Brief: Your job is to return the whole listing unchanged while skipping its images.

○ ○ ○ ○ ○

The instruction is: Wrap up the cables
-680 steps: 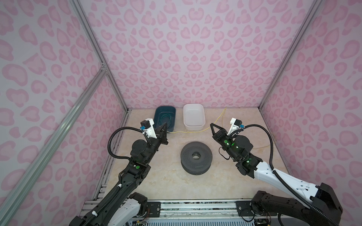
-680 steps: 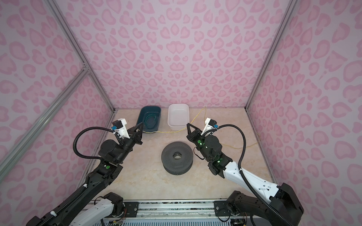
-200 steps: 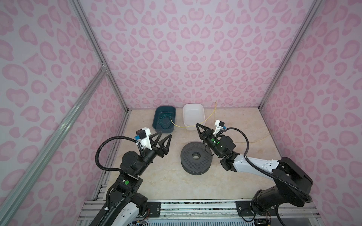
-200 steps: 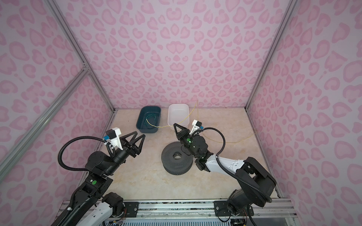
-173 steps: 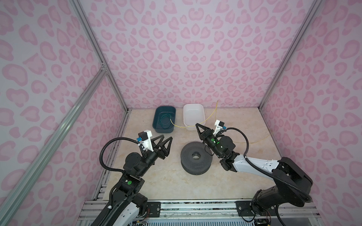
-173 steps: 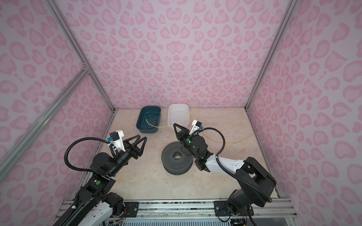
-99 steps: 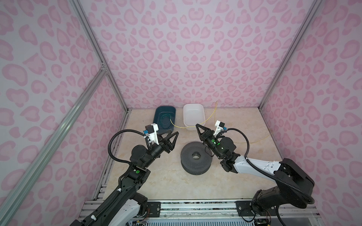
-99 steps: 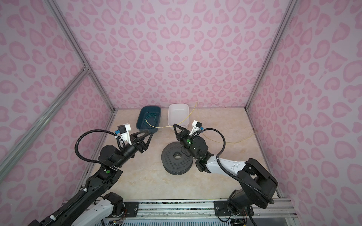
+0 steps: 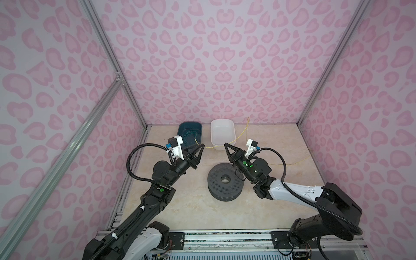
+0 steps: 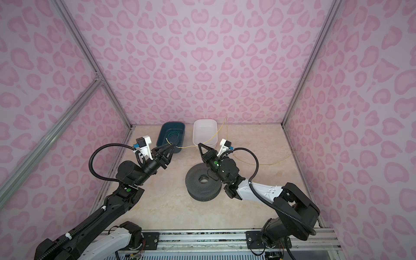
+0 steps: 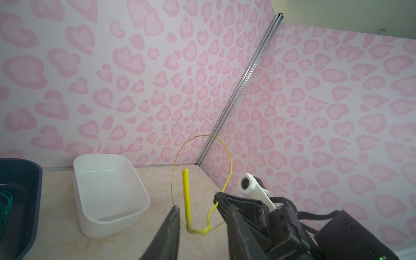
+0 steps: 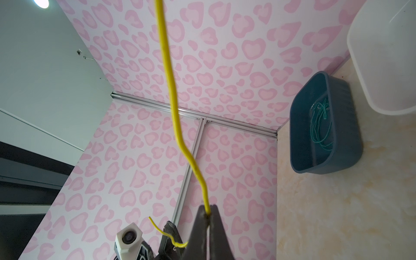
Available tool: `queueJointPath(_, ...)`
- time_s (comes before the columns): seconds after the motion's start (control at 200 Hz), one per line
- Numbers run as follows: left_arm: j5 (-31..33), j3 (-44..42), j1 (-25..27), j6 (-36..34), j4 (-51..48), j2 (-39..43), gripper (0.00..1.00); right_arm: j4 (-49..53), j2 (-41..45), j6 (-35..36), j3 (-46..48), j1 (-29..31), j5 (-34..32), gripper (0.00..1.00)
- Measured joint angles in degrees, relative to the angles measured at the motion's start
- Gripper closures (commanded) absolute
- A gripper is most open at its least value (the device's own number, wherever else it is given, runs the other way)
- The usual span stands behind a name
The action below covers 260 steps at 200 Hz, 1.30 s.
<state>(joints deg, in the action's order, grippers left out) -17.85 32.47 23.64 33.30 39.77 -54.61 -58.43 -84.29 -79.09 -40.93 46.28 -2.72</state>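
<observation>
The right pincer (image 12: 208, 208) is fully closed on the yellow wire (image 12: 172, 101). It nips the wire a little way from its end, so a short tail is left free beyond the tips. It holds that stretch up off the table (image 9: 180, 202), which reads as an offer: the tail hangs in the air where the other arm can get round it.

The left pincer (image 9: 202, 145) has its tips right at that tail, pointing toward the right one. In the left wrist view one finger (image 11: 173, 222) shows just beside the wire's stub end. There is a sliver of gap and no second finger pressed against it, so the jaws stand partly open and grip nothing yet. I cannot separate the far jaw from the dark body of the right pincer behind it.

Outward from the grip, in both top views the wire rises in a tall loop near the white tub (image 9: 222, 132). It then drops and trails loosely across the table toward the right wall. That slack is, I judge, the length to be wound.

The dark perforated reel (image 9: 215, 182) sits between the two arms, and the right arm reaches over its edge. Both arms can reach it, so it is probably the core for the wrapping. A blue tub (image 9: 182, 131) beside the white one holds a coiled green wire (image 12: 312, 129).
</observation>
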Motion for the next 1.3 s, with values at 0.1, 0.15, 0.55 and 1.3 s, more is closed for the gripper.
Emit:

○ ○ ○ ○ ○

Result of the exercise:
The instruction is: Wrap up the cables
-680 steps: 
-680 steps: 
-200 steps: 
-200 steps: 
-173 steps: 
-173 steps: 
-99 steps: 
-99 steps: 
+0 steps: 
+0 steps: 
+0 steps: 
+0 steps: 
Available tool: `queueJointPath(_, ...)`
- time_s (comes before the columns): seconds after the motion's start (control at 200 Hz), one per line
- Numbers run as follows: left_arm: j5 (-31..33), j3 (-44..42), j1 (-25..27), j6 (-36..34), j4 (-51..48), j2 (-39..43), gripper (0.00..1.00); right_arm: j4 (-49..53), j2 (-41..45), j6 (-35..36), j3 (-46..48), j1 (-29..31), j5 (-34..32), gripper (0.00..1.00)
- Measured joint angles in degrees, relative to the angles measured at the motion's start
- Gripper closures (commanded) absolute
- A gripper is most open at its least value (the device's own number, wherever else it is given, runs the other way)
- The usual span stands behind a name
The action below covers 260 steps at 200 Hz, 1.30 s.
<state>(joints deg, in the action's order, grippers left out) -17.85 32.47 23.64 33.30 39.77 -54.61 -58.43 -84.29 -79.09 -40.93 46.28 -2.72</state>
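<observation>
The right pincer (image 12: 208, 208) is fully closed on the yellow wire (image 12: 172, 101). It nips the wire a little way from its end, so a short tail is left free beyond the tips. It holds that stretch up off the table (image 9: 180, 202), which reads as an offer: the tail hangs in the air where the other arm can get round it.

The left pincer (image 9: 202, 145) has its tips right at that tail, pointing toward the right one. In the left wrist view one finger (image 11: 173, 222) shows just beside the wire's stub end. There is a sliver of gap and no second finger pressed against it, so the jaws stand partly open and grip nothing yet. I cannot separate the far jaw from the dark body of the right pincer behind it.

Outward from the grip, in both top views the wire rises in a tall loop near the white tub (image 9: 222, 132). It then drops and trails loosely across the table toward the right wall. That slack is, I judge, the length to be wound.

The dark perforated reel (image 9: 215, 182) sits between the two arms, and the right arm reaches over its edge. Both arms can reach it, so it is probably the core for the wrapping. A blue tub (image 9: 182, 131) beside the white one holds a coiled green wire (image 12: 312, 129).
</observation>
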Motion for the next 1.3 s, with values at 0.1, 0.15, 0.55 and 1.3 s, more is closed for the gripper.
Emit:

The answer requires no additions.